In the pipelines created for this model, there are several practices done to mitigate the risk of data leakage. In the data preprocessing stage and following feature engineering, the removal of features with missing values exceeding 50% of their composition aided in mitigating this risk. Additionally, during the feature selection process, all missing values were imputed with, ”None,” for ease of use in the data processing pipeline. This pipeline also imputed missing numerical values and one-hot encoded categorical features, further decreasing the risk of data leakage. Finally, extensive multicollinearity analysis ensured independence of the features.
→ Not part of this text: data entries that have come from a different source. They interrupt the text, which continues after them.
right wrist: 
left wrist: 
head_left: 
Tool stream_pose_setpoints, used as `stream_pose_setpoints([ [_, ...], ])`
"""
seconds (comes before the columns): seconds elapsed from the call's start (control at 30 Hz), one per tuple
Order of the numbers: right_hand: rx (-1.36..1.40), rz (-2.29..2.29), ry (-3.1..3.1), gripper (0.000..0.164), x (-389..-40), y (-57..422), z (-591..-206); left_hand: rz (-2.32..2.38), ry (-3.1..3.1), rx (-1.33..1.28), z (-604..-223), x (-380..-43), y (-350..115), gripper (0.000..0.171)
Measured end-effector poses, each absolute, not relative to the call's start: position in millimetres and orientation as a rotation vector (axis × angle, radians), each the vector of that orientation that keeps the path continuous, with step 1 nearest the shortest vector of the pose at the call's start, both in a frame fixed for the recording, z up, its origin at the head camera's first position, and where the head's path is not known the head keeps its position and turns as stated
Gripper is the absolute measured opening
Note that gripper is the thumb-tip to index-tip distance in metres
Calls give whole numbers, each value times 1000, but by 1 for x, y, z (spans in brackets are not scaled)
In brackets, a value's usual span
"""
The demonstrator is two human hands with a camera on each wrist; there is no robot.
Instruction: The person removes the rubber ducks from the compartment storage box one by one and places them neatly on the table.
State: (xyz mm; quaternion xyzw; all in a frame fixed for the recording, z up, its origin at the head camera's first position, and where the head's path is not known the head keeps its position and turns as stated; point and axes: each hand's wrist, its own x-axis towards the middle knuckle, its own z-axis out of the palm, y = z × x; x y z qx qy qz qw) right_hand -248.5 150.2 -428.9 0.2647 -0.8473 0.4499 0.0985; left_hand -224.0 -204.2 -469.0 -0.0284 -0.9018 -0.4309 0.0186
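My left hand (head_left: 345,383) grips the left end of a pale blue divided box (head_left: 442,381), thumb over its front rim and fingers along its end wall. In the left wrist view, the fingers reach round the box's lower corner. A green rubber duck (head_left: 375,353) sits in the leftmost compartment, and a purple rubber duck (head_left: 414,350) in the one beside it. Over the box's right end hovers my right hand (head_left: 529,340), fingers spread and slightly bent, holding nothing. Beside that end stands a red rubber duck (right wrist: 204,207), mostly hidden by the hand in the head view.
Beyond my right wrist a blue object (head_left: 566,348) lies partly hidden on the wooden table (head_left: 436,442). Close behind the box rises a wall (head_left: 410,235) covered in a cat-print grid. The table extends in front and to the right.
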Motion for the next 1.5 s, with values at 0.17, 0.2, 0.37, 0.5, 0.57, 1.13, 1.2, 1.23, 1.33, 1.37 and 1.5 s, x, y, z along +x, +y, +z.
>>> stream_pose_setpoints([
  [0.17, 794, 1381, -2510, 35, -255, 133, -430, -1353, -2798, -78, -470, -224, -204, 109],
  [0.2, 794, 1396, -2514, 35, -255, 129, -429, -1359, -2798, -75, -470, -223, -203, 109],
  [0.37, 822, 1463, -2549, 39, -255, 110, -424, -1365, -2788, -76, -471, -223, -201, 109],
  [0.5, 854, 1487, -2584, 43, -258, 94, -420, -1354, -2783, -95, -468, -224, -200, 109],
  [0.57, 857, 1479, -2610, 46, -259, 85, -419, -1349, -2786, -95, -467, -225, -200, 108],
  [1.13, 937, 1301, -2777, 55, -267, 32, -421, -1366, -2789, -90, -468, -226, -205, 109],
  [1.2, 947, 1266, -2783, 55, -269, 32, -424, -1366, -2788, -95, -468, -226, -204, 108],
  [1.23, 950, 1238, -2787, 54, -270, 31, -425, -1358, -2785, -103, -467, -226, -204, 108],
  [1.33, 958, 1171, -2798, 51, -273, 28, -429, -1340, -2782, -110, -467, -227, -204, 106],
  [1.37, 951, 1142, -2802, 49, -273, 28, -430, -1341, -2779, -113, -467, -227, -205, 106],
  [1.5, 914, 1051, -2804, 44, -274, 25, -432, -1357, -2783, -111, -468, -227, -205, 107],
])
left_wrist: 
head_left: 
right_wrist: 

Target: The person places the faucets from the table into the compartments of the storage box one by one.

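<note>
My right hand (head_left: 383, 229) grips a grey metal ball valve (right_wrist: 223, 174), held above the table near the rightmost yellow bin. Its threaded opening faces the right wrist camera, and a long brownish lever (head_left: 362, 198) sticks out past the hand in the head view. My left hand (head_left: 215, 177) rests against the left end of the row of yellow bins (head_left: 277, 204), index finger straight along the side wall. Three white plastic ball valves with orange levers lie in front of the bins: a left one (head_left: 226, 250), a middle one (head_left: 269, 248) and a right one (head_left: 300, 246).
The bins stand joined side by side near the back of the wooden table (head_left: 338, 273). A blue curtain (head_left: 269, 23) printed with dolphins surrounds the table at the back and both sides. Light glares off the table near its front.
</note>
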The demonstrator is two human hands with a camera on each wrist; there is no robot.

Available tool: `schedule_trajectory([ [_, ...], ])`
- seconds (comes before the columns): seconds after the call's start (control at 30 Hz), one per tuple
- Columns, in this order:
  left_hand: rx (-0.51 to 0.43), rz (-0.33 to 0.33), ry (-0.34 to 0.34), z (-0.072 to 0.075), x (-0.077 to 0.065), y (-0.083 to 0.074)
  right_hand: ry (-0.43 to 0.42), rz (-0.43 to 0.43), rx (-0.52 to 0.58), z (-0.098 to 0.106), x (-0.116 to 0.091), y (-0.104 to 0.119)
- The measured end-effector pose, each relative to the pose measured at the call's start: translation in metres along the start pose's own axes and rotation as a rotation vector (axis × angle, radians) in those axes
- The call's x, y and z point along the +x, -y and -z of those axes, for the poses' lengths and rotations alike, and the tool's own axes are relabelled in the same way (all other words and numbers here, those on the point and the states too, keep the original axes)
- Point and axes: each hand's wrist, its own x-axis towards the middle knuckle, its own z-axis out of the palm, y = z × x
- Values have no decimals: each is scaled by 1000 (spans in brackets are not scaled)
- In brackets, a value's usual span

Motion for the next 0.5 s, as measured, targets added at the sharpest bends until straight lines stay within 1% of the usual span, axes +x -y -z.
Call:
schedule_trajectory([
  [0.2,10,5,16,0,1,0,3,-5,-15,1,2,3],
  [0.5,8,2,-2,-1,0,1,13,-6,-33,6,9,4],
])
Furthermore, the use of a Random Forest with Gini Importance index ensured independence of the features.
Model design also aided in the reduction of data leakage. Provided data was split between training, testing, and validation such that the models were only exposed to the training data set during the learning process. Metrics were therefore calculated for each set separately. Additionally, a random seed was set in the code, allowing for reproducibility. By ensuring the integrity of the data, no cardinal sins of machine learning were committed.
Upon examination of the Kaggle competition scores obtained by other groups within this course, it is evident that the best model presented in this project is also the best model developed in the class. Specifically, the Kaggle public score of 0.5 that was achieved by the best model developed by this project is the smallest score reported by all groups. The next smallest score was 0.73329, meaning that the SVM model discussed here outperformed the next best model by 0.23329. It is suspected that this project’s Kaggle score of 0.5 was achieved through effective feature engineering and selection. Evidence of this is shown in the number of features available for use in the projects and the final number of features utilized. The model presented here appears to have more features available for use, but feature selection was highly successful by providing an appropriate summary of the original data sets without negatively affecting the dimensionality reduction processes.
Conclusion
Through the use of EDA, feature engineering and selection, implementation of machine learning algorithms, hyperparameter tuning, and evaluation, the best model for predicting whether or not clients will repay their loans with Home Credit was developed. The best model, with 80 features after feature engineering and selection, achieved a public and private score of 0.5 in the Kaggle Competition. It was found, through this project, that the best model is an SVM model with an RBF kernel and C=1. The importance of this task was to address the likelihood of repaying loans for clients that previously would not be approved for a loan through Home Credit. It is Home Credit’s desire that these clients be identified such that they can receive loans from Home Credit instead of other, unreputable loaners. With this model, this task has been achieved.